Um ihm zum einen wieder einen christlichen Rahmen zu geben und zum anderen, um sich vom Heldengedenktag abzugrenzen. Beschlossen wurde das aber erst 1952. Die Zeit im November ist deshalb gewählt worden, weil sich die Christen in dieser Zeit generell viel mit den Themen Tod und Trauer beschäftigen.

Hat der Tag heute, 71 Jahre nach Ende des Zweiten Weltkrieges, an Bedeutung verloren?

Nein, sagt Sieglinde Repp-Jost, Pfarrerin der Marktkirchengemeinde Eschwege.
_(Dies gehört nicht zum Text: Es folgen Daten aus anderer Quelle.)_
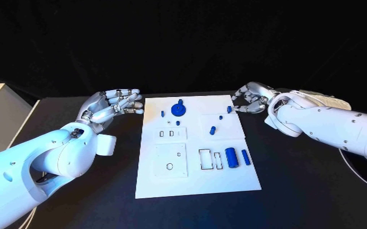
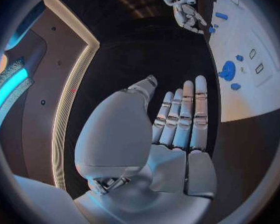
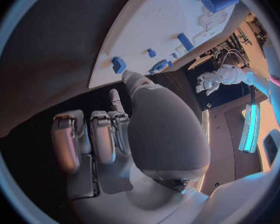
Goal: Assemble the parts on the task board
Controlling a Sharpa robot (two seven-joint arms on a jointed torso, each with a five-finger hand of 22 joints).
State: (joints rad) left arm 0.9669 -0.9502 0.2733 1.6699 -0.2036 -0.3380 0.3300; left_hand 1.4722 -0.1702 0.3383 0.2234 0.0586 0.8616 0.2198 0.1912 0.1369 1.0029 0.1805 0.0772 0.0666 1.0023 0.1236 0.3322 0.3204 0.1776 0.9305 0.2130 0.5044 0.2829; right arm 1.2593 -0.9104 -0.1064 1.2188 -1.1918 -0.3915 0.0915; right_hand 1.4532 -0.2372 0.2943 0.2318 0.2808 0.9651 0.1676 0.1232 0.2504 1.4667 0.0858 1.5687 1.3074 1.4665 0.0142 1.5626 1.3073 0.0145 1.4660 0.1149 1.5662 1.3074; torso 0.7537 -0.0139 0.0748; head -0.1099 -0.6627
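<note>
The white task board (image 1: 195, 178) lies in the middle of the black table. On it are a round blue part (image 1: 178, 109), a blue cylinder (image 1: 231, 158), a blue bar (image 1: 246, 157) and small blue pieces (image 1: 212, 130). My left hand (image 1: 114, 103) hovers over the table beside the board's far left corner, fingers (image 2: 184, 114) stretched out straight and holding nothing. My right hand (image 1: 251, 97) is at the far right corner, fingers bent down. Its thumb tip (image 3: 131, 77) is close to a small blue piece (image 3: 119, 64) that lies on the board's edge (image 1: 230, 108).
The board has recessed slots at its left middle (image 1: 171, 132), a square plate below them (image 1: 171, 159) and a frame slot (image 1: 210, 159). A pale cabinet (image 1: 9, 109) stands at the table's far left. Black table surface surrounds the board.
</note>
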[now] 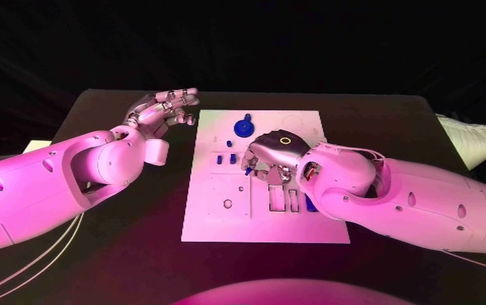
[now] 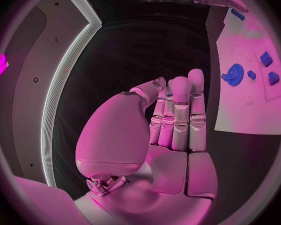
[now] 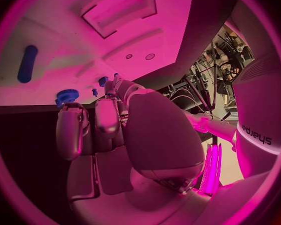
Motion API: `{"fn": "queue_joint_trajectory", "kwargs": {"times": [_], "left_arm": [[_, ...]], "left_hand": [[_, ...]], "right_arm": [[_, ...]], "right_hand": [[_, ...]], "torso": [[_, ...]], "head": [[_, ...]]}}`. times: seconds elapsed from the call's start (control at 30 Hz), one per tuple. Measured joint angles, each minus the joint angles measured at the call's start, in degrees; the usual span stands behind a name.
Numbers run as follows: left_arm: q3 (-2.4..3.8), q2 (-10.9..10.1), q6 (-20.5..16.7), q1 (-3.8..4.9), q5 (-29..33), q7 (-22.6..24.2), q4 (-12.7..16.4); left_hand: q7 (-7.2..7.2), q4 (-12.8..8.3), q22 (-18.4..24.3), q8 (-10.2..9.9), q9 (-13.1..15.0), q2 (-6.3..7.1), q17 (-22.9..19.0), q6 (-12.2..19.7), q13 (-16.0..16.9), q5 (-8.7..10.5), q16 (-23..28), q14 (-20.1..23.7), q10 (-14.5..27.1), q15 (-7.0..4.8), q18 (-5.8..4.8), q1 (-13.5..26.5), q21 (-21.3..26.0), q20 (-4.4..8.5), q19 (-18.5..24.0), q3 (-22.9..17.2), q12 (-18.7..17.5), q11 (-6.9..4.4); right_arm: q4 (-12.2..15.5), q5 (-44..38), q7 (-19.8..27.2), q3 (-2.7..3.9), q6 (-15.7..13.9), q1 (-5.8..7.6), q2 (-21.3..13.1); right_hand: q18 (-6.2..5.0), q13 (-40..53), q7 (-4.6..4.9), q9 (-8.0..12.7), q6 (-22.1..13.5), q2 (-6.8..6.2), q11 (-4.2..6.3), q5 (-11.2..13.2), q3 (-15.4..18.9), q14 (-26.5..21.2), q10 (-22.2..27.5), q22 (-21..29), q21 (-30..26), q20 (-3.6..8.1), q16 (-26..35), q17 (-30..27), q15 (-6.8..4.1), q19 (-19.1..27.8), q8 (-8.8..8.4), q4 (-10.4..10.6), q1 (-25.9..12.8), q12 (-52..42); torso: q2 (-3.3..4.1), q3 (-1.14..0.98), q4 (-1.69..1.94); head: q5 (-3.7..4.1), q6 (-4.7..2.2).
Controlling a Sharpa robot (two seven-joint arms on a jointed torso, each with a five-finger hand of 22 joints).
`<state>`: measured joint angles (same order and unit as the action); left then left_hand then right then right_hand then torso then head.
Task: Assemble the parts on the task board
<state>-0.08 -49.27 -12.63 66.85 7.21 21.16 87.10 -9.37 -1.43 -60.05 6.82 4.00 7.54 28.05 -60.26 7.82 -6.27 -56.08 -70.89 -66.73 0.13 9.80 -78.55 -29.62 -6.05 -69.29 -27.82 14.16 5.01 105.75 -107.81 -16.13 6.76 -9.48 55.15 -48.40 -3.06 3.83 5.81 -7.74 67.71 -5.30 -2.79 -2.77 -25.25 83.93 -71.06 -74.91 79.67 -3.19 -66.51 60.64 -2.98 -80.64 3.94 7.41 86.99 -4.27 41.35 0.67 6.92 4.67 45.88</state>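
The task board (image 1: 265, 178) is seen lying flat in the middle of the black table (image 1: 405, 115), with its long side running away from the robot. A blue gear-like part (image 1: 243, 126) is seated near the far end of the board, and small blue block parts (image 1: 224, 157) are seen just nearer, toward the board's left side. The right hand (image 1: 272, 156) is held over the middle of the board, fingers curled downward; something blue (image 1: 248, 170) shows at its fingertips, but whether it is pinched or merely lies beneath cannot be told. In the right wrist view the fingers (image 3: 106, 116) are seen bunched together close to the gear-like part and the small pieces. An elongated blue part (image 3: 27, 64) is seen lying flat on the board, well apart from that hand. The left hand (image 1: 162, 110) is held above the table just beside the board's far left corner, fingers loosely extended, nothing in it. Judged risks: the small piece could slip or tilt between the fingertips if the pinch is shallow; the neighbouring block parts could be knocked by the curled fingers; the unheld board could shift under a sideways push.
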Motion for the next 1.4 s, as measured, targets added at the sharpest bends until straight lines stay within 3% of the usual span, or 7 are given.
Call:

Gerade für die Menschen, die den Krieg noch miterlebt haben, sei der Tag wichtig. „Er hat noch immer eine Bedeutung in den Gottesdiensten.“ Zum einen werde auf die Krisenherde in der heutigen Zeit geschaut, zum anderen geht es aber auch um den Frieden: „Biblische Texte, in denen Jesus um den Frieden bittet, stehen im Vordergrund.“

Auch Landrat Stefan Reuß, zeitgleich Vorsitzender des Kreisverbandes Werra-Meißner des Volksbundes Deutsche Kriegsgräberfürsorge, betont, wie wichtig der Tag nach wie vor sei: „Gerade vor dem Hintergrund der aktuellen Kriegsereignisse müssen wir offensiv an die Gefallenen erinnern und darauf aufmerksam machen, welches hohe Gut der Frieden ist.“ Das sei eine wichtige Aufgabe.